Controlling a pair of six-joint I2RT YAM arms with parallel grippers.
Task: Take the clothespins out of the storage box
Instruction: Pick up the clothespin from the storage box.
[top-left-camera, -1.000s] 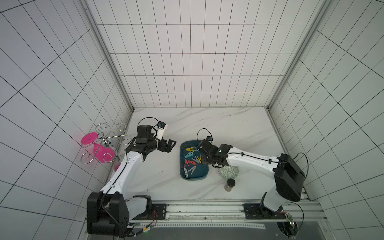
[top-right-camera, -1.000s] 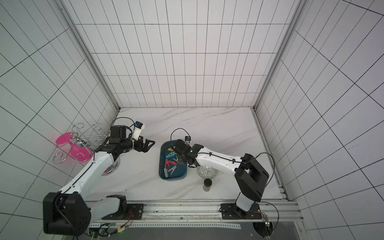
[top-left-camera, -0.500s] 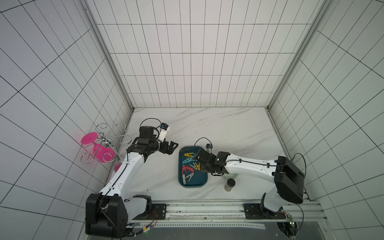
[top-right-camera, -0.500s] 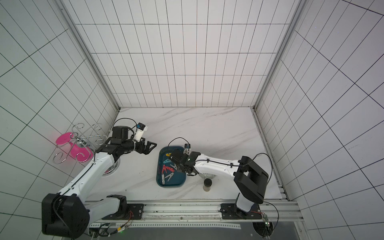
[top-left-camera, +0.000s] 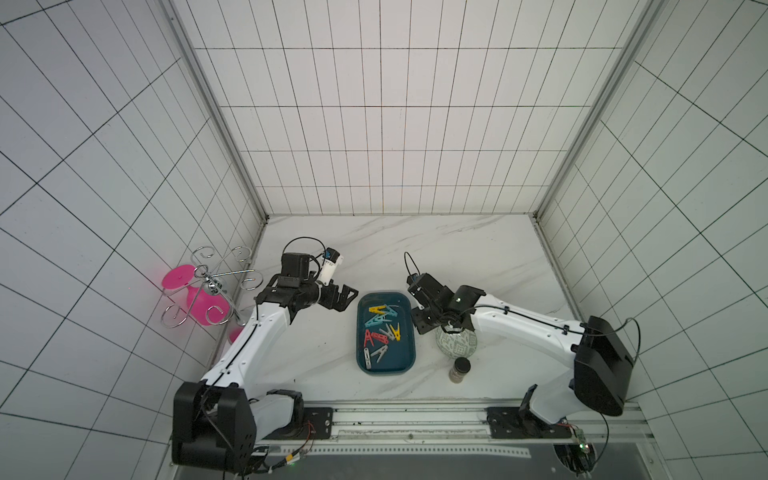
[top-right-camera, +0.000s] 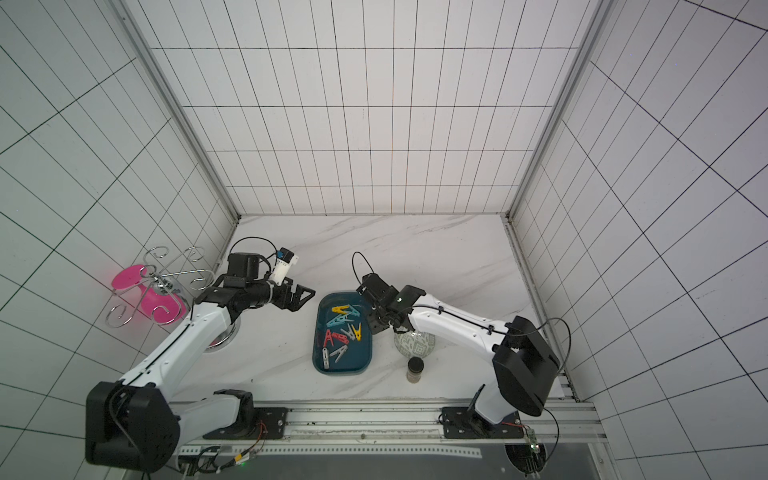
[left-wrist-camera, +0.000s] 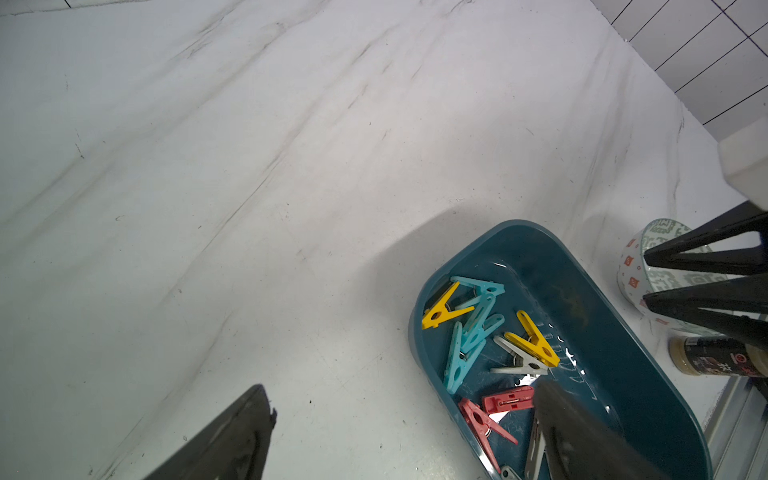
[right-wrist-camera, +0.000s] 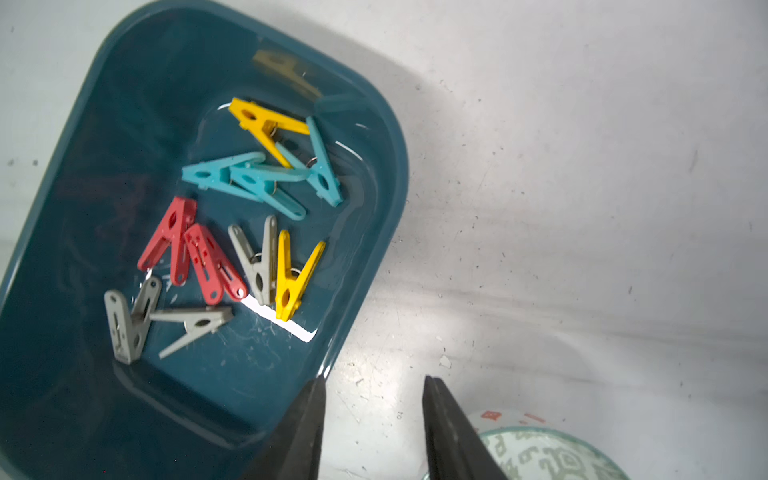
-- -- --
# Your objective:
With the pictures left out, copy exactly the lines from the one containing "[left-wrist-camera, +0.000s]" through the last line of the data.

# Result of the exercise:
[left-wrist-camera, +0.000s] 
[right-wrist-camera, +0.000s] 

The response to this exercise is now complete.